For every line in the records below that holds "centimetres", make a copy.

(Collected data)

--------------------------------

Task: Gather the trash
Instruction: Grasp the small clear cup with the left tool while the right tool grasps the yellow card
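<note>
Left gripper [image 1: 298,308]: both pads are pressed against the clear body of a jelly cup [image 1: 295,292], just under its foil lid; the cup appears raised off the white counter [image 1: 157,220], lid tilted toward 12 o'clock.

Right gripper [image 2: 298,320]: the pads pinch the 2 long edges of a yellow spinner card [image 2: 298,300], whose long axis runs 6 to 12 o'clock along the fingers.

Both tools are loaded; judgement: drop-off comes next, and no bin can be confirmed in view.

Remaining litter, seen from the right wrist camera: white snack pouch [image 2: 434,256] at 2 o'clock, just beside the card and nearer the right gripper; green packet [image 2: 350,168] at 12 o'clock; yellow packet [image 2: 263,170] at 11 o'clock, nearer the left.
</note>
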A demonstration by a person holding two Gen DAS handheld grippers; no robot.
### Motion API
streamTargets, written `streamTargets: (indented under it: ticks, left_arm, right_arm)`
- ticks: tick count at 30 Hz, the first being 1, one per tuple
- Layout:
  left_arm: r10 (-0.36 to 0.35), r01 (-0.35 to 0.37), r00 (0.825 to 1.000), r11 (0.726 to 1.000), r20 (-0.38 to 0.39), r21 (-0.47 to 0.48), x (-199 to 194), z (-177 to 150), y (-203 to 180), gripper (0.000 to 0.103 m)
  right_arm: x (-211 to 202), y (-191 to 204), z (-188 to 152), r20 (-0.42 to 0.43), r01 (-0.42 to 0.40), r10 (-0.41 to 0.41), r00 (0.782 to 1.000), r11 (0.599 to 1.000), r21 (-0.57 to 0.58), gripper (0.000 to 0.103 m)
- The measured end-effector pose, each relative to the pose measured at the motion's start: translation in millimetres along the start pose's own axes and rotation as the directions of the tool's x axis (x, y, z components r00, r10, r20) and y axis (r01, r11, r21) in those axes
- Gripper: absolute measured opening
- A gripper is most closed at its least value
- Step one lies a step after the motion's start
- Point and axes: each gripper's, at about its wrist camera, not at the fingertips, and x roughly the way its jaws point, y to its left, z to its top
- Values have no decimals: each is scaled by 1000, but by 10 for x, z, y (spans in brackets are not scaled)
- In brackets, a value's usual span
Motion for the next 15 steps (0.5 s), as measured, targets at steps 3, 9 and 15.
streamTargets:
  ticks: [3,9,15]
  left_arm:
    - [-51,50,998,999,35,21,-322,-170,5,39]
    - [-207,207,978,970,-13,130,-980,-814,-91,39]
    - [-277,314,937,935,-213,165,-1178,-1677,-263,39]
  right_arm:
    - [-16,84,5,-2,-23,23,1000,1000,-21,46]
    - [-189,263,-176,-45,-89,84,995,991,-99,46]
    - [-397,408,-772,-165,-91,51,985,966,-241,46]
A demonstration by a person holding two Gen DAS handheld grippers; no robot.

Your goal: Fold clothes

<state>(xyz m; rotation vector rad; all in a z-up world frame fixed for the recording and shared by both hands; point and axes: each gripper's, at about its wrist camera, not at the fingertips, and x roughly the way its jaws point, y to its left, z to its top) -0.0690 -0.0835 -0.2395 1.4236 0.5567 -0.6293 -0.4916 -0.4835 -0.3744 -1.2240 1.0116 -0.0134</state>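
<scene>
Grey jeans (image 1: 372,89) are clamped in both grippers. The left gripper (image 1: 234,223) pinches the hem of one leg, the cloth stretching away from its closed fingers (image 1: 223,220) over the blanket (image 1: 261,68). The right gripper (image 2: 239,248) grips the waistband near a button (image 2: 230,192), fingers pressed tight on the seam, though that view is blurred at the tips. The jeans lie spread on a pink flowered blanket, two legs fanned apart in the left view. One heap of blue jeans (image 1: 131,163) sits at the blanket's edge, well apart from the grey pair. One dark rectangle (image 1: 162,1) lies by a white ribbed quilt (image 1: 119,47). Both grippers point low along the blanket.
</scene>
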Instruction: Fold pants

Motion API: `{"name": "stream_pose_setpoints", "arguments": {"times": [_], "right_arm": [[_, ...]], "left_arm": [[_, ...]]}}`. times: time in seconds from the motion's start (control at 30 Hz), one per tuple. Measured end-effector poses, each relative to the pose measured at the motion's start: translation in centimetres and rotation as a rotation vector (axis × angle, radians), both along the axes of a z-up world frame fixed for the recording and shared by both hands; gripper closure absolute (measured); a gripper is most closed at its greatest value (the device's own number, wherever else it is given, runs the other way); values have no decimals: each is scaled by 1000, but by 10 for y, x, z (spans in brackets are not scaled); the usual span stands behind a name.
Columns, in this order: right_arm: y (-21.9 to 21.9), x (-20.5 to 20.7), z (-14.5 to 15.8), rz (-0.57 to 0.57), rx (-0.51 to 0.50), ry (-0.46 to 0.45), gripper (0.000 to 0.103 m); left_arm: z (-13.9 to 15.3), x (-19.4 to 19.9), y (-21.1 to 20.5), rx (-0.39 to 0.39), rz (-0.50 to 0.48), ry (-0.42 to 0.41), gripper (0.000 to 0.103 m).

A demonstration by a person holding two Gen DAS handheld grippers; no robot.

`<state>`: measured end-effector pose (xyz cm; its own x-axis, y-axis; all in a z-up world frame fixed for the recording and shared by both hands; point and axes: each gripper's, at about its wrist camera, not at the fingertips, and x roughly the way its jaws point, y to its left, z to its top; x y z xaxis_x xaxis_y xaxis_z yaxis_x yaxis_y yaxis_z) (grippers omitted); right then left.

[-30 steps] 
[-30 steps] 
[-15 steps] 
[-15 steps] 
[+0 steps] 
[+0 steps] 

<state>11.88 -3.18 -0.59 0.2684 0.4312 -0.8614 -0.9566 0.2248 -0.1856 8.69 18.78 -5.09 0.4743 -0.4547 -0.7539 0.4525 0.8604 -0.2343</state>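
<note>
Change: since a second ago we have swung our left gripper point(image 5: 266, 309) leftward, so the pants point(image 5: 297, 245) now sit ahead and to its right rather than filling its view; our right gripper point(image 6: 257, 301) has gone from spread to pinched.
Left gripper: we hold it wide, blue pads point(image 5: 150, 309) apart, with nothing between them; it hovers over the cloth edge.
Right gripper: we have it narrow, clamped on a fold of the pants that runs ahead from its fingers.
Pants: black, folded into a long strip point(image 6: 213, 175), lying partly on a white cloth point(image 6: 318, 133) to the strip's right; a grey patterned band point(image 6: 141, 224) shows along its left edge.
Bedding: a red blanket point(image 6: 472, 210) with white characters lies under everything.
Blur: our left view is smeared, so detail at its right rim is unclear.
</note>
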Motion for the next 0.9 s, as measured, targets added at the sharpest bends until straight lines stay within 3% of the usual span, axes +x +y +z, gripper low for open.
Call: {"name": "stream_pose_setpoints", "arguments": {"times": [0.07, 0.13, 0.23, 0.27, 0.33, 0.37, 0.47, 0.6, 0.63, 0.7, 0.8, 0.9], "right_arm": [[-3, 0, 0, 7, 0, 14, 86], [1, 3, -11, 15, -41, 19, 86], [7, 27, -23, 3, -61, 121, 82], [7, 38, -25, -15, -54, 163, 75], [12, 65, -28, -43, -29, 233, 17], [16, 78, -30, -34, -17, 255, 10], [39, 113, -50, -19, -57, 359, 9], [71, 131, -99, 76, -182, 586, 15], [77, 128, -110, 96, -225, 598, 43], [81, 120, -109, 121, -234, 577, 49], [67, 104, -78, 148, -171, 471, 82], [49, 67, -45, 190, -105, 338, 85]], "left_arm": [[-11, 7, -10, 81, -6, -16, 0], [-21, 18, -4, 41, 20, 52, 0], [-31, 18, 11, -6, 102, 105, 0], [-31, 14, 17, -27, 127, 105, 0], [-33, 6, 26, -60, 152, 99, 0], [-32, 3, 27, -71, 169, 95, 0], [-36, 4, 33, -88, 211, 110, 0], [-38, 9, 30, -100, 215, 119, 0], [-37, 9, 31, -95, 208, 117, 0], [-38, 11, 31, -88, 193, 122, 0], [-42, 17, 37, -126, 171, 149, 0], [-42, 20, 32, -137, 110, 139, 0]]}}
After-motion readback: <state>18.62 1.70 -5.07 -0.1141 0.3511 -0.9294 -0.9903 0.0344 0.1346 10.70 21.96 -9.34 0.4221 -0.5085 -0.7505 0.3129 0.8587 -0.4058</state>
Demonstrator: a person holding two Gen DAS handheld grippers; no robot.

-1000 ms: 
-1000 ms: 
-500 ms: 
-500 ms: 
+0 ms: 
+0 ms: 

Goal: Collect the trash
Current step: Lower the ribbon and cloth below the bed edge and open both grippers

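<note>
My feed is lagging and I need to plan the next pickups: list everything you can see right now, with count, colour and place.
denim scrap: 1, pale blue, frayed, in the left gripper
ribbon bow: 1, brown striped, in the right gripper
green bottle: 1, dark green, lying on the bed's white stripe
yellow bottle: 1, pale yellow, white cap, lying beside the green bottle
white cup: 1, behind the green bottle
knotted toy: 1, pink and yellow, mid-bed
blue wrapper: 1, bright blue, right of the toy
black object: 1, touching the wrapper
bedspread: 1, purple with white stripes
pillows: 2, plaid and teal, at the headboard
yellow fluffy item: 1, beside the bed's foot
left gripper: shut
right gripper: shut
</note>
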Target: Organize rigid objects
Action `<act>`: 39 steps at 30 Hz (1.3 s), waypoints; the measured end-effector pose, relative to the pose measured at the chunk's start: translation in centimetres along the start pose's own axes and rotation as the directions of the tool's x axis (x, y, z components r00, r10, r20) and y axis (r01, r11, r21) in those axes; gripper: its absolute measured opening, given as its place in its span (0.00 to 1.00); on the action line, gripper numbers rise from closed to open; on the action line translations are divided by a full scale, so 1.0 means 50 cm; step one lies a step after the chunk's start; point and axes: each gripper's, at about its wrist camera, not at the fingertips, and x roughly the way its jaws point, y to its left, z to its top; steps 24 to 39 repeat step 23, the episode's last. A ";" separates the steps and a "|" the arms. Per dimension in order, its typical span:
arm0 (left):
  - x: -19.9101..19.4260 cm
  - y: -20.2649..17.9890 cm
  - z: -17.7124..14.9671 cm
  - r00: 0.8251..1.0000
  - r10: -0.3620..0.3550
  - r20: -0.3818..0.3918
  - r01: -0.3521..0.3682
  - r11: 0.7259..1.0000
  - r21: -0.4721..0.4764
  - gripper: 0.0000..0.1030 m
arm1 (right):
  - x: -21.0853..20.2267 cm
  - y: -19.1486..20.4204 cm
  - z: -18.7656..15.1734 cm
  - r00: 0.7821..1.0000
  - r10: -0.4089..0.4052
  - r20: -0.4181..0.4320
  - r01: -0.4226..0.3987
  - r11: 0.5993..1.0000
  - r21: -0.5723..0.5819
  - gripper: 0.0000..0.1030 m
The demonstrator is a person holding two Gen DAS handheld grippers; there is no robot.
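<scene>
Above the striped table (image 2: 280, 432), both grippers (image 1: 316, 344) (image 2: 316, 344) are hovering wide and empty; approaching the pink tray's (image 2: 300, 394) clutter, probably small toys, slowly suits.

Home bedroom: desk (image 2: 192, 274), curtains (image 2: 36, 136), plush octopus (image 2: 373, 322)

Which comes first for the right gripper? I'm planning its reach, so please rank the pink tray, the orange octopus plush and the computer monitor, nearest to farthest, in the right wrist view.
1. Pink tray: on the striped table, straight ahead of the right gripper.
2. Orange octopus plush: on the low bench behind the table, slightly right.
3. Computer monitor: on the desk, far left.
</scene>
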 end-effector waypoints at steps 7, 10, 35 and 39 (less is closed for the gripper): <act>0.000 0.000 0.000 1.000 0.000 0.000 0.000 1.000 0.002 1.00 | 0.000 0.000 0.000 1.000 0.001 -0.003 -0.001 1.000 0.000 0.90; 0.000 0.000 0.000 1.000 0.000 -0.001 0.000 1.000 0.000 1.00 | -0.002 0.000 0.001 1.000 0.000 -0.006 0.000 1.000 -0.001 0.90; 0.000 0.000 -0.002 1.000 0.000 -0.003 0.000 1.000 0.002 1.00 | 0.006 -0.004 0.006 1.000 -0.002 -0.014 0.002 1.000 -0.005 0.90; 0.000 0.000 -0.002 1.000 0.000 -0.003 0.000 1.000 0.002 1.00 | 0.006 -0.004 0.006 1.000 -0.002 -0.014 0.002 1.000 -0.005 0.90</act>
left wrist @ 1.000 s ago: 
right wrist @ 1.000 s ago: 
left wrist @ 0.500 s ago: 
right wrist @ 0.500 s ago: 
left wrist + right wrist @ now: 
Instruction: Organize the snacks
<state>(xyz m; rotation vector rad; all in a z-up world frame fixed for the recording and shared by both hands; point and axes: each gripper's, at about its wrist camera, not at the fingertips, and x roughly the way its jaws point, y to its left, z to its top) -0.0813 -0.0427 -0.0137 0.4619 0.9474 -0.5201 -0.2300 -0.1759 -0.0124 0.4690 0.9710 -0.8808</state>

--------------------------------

■ Reply to the exercise ■
Motion API: `{"name": "stream_pose_setpoints", "arguments": {"times": [_], "right_arm": [[_, ...]], "left_arm": [[_, ...]]}}`. times: time in seconds from the motion's start (control at 30 Hz), one per tuple. Measured end-effector poses, each relative to the pose measured at the motion's start: translation in centimetres and rotation as a rotation vector (axis × angle, radians), both along the axes of a z-up world frame fixed for the recording and shared by both hands; gripper closure absolute (measured); a gripper is most closed at its greatest value (the device's own number, wherever else it is given, runs the other way); values have no decimals: each is scaled by 1000, but by 10 for y, x, z (spans in brackets are not scaled); the usual span stands behind a name.
Action `<act>`: 39 steps at 30 Hz (1.3 s), waypoints; the measured end-effector pose, relative to the pose measured at the chunk's start: translation in centimetres along the start pose's own axes and rotation as the directions of the tool's x axis (x, y, z components r00, r10, r20) and y axis (r01, r11, r21) in those axes; gripper: its absolute measured opening, given as its place in its span (0.00 to 1.00); on the action line, gripper numbers rise from closed to open; on the action line translations are divided by a full scale, so 1.0 means 50 cm; step one lies a step after the chunk's start; point and axes: each gripper's, at about its wrist camera, not at the fingertips, and x roughly the way its jaws point, y to its left, z to its top; steps 24 to 39 repeat step 23, the episode's last. A ";" separates the steps and a "|" the arms. Per dimension in order, its typical span:

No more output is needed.